Experience/Qualifications/Skills: As general counsel of a large manufacturing enterprise, Mr. Creekmore brings a legal point of view to the risks and challenges that we face. Mr. Creekmore has served on our board and the Bank's board since 1997, providing insights regarding the legal implications of our plans and strategies as well as internal operational matters. Finally, Mr. Creekmore works in Verona, Mississippi, and helps shape our policies with respect to our smaller markets.
Jill V. Deer
Director since 2010
582
Background: Ms. Deer is Chief Administrative Officer for Brasfield & Gorrie, L.L.C., one of the nation’s largest privately-held construction firms, and a member of the company's executive team. In her role as Chief Administrative Officer, Ms. Deer is responsible for strategic planning and leads, among other areas, Brasfield & Gorrie's human resources, legal, insurance and risk, and corporate responsibility groups. Prior to joining Brasfield & Gorrie in 2014, Ms. Deer served as a principal of Bayer Properties, L.L.C., a full service real estate company based in Birmingham, Alabama, that owns, develops and manages commercial real estate. Ms. Deer joined Bayer Properties in 1999 to serve as an executive officer and general counsel of the company. Prior to that time, she was a partner in a large regional law firm in Birmingham practicing in the area of commercial real estate finance.
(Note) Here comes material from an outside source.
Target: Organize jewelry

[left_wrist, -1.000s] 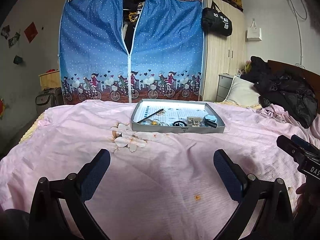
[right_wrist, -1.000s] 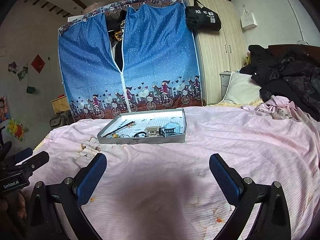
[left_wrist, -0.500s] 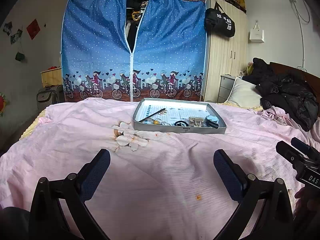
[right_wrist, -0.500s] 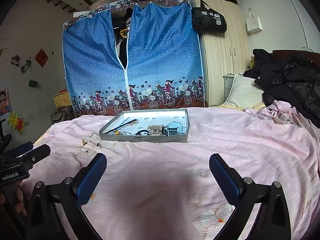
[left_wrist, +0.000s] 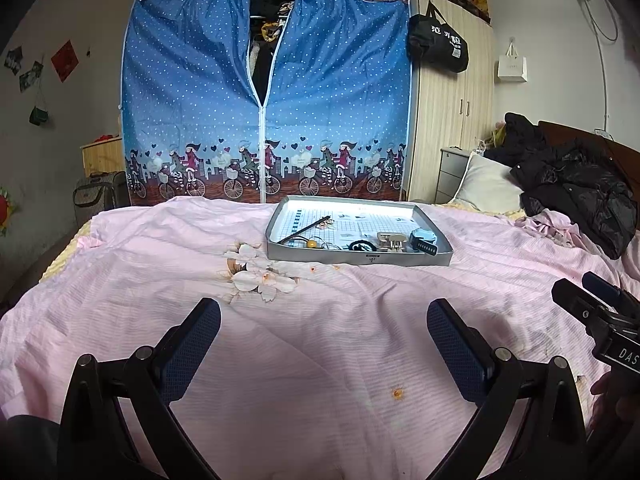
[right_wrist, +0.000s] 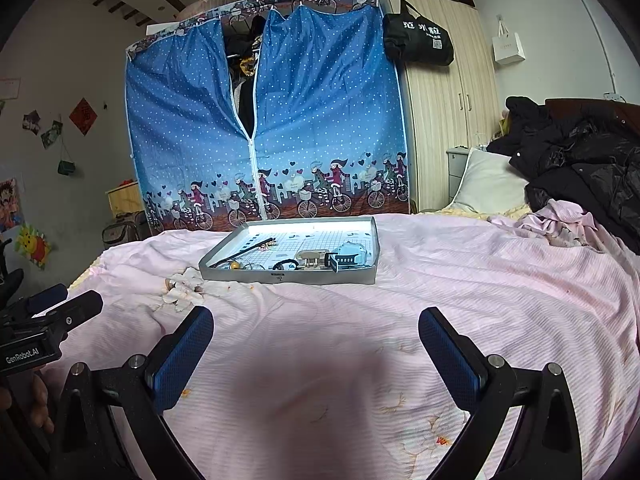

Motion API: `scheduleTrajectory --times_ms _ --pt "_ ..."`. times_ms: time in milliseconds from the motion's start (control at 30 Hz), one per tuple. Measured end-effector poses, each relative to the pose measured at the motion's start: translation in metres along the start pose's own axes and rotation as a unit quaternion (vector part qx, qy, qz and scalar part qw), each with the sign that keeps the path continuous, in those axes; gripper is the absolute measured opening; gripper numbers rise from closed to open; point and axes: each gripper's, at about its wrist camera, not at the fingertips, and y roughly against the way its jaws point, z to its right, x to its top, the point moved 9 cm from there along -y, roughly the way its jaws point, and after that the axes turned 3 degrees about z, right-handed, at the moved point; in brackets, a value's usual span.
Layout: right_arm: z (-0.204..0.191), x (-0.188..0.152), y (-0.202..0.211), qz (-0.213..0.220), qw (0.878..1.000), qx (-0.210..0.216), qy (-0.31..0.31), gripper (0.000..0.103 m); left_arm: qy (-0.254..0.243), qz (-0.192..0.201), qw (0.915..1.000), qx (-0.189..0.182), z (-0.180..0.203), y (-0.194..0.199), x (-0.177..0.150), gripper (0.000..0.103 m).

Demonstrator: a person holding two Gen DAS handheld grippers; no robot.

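A shallow grey tray point(left_wrist: 446, 255) point(right_wrist: 374, 276) lies on the pink bedsheet, well ahead of both grippers. Inside it I see a black stick point(left_wrist: 308, 227) point(right_wrist: 244, 253), an orange bead point(left_wrist: 311, 244) point(right_wrist: 235, 265), a black ring point(left_wrist: 362, 246) point(right_wrist: 285, 263), a beige hair claw point(left_wrist: 390, 240) point(right_wrist: 312, 258) and a light blue watch point(left_wrist: 423, 239) point(right_wrist: 350, 255). My left gripper point(left_wrist: 324, 320) is open over bare sheet, nothing between its fingers. My right gripper point(right_wrist: 316, 328) is also open and empty; it shows at the right edge of the left wrist view point(left_wrist: 592, 300).
The pink sheet point(left_wrist: 320, 340) has a flower print point(left_wrist: 256, 276) left of the tray. A blue fabric wardrobe point(left_wrist: 264, 100) and a wooden cupboard point(left_wrist: 452, 112) stand beyond the bed. A pillow point(left_wrist: 488, 184) and black jackets point(left_wrist: 580, 184) lie at the right.
Both views have tilted and shifted slightly; the tray sits a little lower in the frames. Both grippers stay open and empty.
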Motion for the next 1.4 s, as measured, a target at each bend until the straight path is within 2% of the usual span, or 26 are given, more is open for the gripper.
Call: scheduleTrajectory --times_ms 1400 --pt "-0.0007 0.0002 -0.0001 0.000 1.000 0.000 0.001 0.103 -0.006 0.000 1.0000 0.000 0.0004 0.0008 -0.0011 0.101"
Experience/Qualifications/Skills: The Birmingham metropolitan area is the largest metropolitan area in Alabama and one of our key growth markets. Ms. Deer’s knowledge and experience in this market helps us develop strategies to further expand our presence in Birmingham. Furthermore, Ms. Deer’s professional experience in the real estate and construction industries gives the board an additional resource in understanding the risks and trends associated with commercial real estate, especially because Brasfield & Gorrie operates in many of the same markets in which Renasant is located. Finally, her experience in strategic planning assists the board in oversight of the formulation and implementation of our strategic plans.
Neal A. Holland, Jr.
Director since 2005
652
Background: Mr. Holland has been president of Holland Company, Inc., a diversified sand, stone and trucking company in Decatur, Alabama, since 1980. He is also the chairman and CEO of Alliance Sand and Aggregates, LLC and the owner of Miracle Mountain Ranch LLC. Mr. Holland was appointed a director of the Company upon the completion of our acquisition of Heritage Financial Holding Corporation in 2005.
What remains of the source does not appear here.